EXERCISE OBJECTIVE - All pictures should be dropped, and only the lines from the top of the entries below through the line containing "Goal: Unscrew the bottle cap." repeated exactly, both ends included.

RECORDS FOR THIS TASK -
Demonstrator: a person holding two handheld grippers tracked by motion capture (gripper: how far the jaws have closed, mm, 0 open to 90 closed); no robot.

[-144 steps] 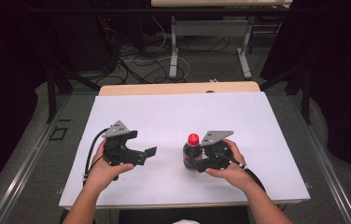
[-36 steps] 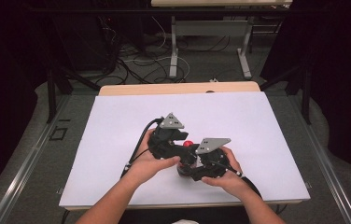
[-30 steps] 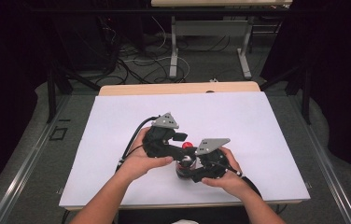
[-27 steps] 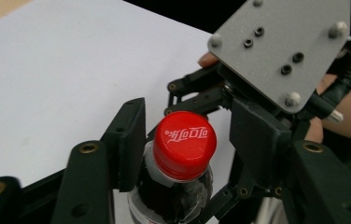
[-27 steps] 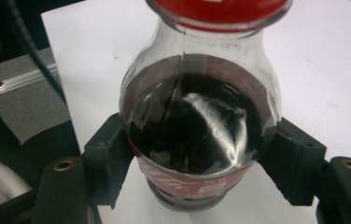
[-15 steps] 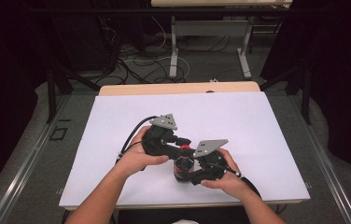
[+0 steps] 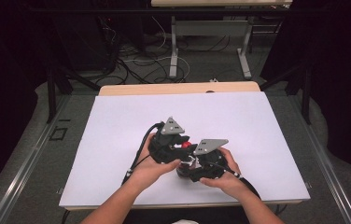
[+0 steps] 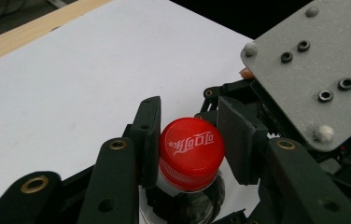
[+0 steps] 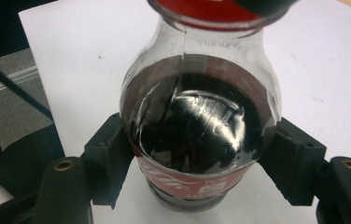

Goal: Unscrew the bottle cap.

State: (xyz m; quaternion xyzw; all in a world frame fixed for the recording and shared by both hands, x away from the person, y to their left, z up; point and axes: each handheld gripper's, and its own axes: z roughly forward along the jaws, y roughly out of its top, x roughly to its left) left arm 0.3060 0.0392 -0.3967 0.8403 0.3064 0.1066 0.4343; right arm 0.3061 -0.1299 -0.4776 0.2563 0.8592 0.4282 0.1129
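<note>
Plainly, the risks sit at the cap and at the bottle's waist.

Bottle: a small cola bottle (image 9: 200, 126), dark liquid up to the shoulder, stands upright on the white surface (image 7: 117, 126), near its front edge, between the person's two hands.

Cap: the red cap (image 8: 191, 150) is on the neck; whether its seal is already broken cannot be told.

Left claw: the left claw (image 8: 193, 140) is closed on the cap, one pad flat against its left side; the other pad seems to meet it only at the right edge.

Right claw: the right claw (image 9: 200, 161) clamps the bottle's body at the label band, one pad on each side.

Likely step: unscrewing the cap, judging by one claw on top and one bracing below.

Risk, slip: the cap's ribbed side is narrow and the grip looks uneven, so a twist could make the pads skate round it without turning it.

Risk, spin: the round, smooth body may rotate inside the right claw if that hold is too light.

Risk, squeeze: thin plastic gives, and too hard a clamp would push liquid up once the cap loosens.

Risk, fizz: a carbonated drink may foam over the surface and both claws.

Risk, tip: pulling sideways at the cap could lever the bottle over.
</note>
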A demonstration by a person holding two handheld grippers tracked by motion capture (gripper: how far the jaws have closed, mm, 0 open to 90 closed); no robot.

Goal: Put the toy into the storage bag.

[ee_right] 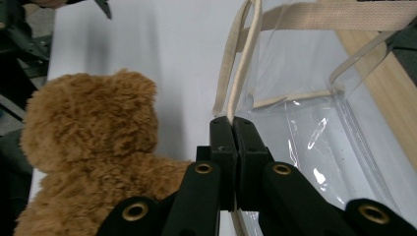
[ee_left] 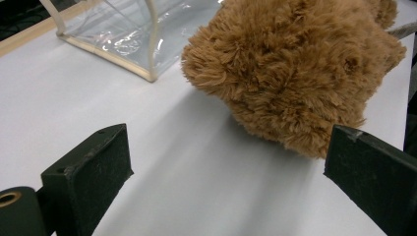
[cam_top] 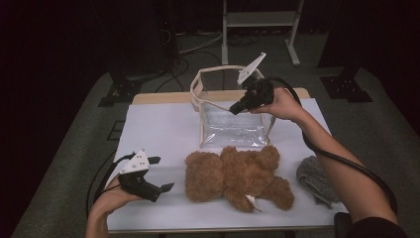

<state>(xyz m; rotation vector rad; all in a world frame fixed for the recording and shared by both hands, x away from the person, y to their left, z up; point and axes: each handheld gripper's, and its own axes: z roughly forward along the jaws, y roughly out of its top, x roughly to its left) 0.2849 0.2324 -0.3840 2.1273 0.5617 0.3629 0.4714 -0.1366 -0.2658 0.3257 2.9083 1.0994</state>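
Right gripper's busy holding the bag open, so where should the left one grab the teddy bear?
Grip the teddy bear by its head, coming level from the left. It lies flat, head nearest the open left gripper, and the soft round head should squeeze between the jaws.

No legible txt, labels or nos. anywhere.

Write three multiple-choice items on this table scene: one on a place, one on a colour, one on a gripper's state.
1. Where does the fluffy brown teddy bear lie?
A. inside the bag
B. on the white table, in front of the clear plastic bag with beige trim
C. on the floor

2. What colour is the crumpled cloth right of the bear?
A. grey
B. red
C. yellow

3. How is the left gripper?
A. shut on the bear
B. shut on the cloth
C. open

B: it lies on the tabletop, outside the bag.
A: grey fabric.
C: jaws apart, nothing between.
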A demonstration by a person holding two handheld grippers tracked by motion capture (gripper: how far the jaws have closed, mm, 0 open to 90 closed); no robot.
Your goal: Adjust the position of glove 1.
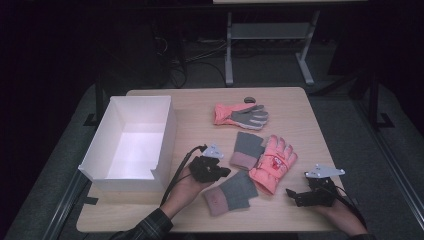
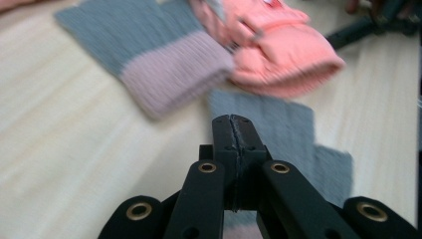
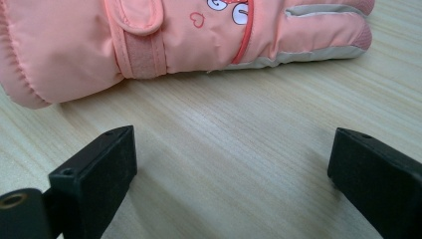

WRITTEN SOLUTION -
Demonstrator: a person holding two handheld grippers tracked by motion capture (gripper: how far the jaws have closed, mm, 0 open to 90 closed); no robot.

[-144 steps] 
[-36 steps] 
[-30 steps] 
[-27 steps] 
[-27 steps] 
[-15 steps] 
[+0 steps] 
[+0 steps] 
[+0 steps] 

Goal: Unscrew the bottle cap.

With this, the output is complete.